My doctors appointment to find out my ultrasound results for my throat is this Thursday..... I don't think I can handle any disappointing news. At the same time, I don't know what would be good news. It will stress me out either way...


- 2 bridal shower/bachelorette things this Sat.


- John Waller - I am Waiting ( the words really hit home)




- My Dear G.B. letters are scattered everywhere, I need to get them organized in one place.

songs of my heart

John Waller - I'm Waiting




I'm waiting
I'm waiting on You, Lord
And I am hopeful
I'm waiting on You, Lord
Though it is painful
But patiently, I will wait

I will move ahead, bold and confident
Takeing every step in obedience
While I'm waiting
I will serve You
While I'm waiting
I will worship
While I'm waiting
I will not faint
I'll be running the race
Even while I wait

I'm waiting
I'm waiting on You, Lord
And I am peaceful
I'm waiting on You, Lord
Though it's not easy
But faithfully, I will wait
Yes, I will wait
I will serve You while I'm waiting
I will worship while I'm waiting
I will serve You while I'm waiting
I will worship while I'm waiting
I will serve you while I'm waiting
I will worship while I'm waiting on You, Lord





Was watching the American Country Music Awards tonight and Carrie Underwood's lyrics from her song stood out to me.

"I'm not afraid because this is my temporary home" yes...
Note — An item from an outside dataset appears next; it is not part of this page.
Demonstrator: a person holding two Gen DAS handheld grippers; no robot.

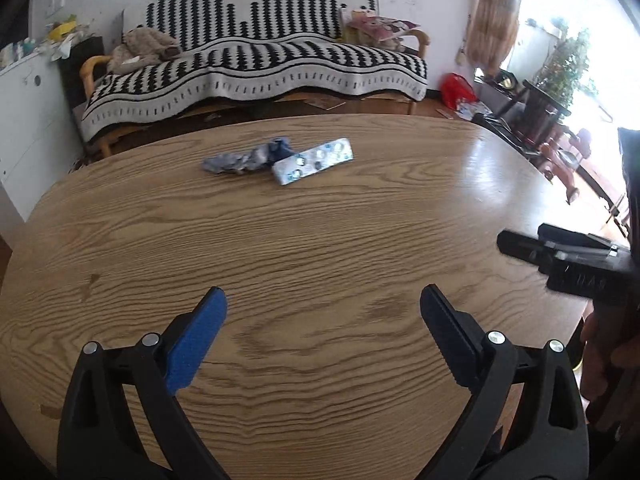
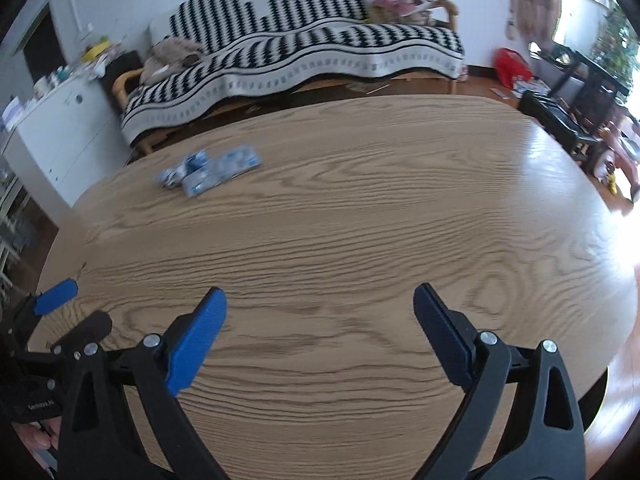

Carrie Underwood - Temporary Home

Little boy, 6 years old
A little too used to bein' alone
Another new mom and dad,another school
Another house that'll never be home
When people ask him how he likes this place
He looks up and says with a smile upon his face

"This is my temporary home
It's not where I belong
Windows and rooms that I'm passin' through
This is just a stop, on the way to where I'm going
I'm not afraid because I know this is my
Temporary Home."

Young mom on her own
She needs a little help got nowhere to go
She's lookin' for a job, lookin' for a way out
Because a half-way house will never be a home
At night she whispers to her baby girl
Someday we'll find a place here in this world

"This is our temporary home
It's not where we belong
Windows and rooms that we're passin' through
This is just a stop, on the way to where we're going
I'm not afraid because I know this is our
Temporary Home." 



Old man, hospital bed
The room is filled with people he loves
And he whispers don't cry for me
I'll see you all someday
He looks up and says "I can see God's face."

"This is my temporary Home
It's not where I belong
Windows and rooms that I'm passin' through
This was just a stop,on the way to where I'm going
I'm not afraid because I know this was
My temporary home."

This is our temporary home 





Friday, April 2, 2010

just not who I want to be

I gave in earlier and phoned an old friend. I guess you can call it that. We talked about an hour, it went well. I thought it would give me some kind of comfort I guess. But it ended and then I felt just the same before the phone call. Even though it went well, I don't know what I expected from it after all this time. For things to pick back up again? Not really I suppose, but it felt weird to end the call also knowing or not knowing who knows when again we would talk. The randomness of it all...the comfort it did give in that hour and how easy it was to talk even though its been quite awhile.

That was my attempt at an escape for a bit. Reality is back. Nothing changed. I'm just even moodier now and the microwave door just got slammed.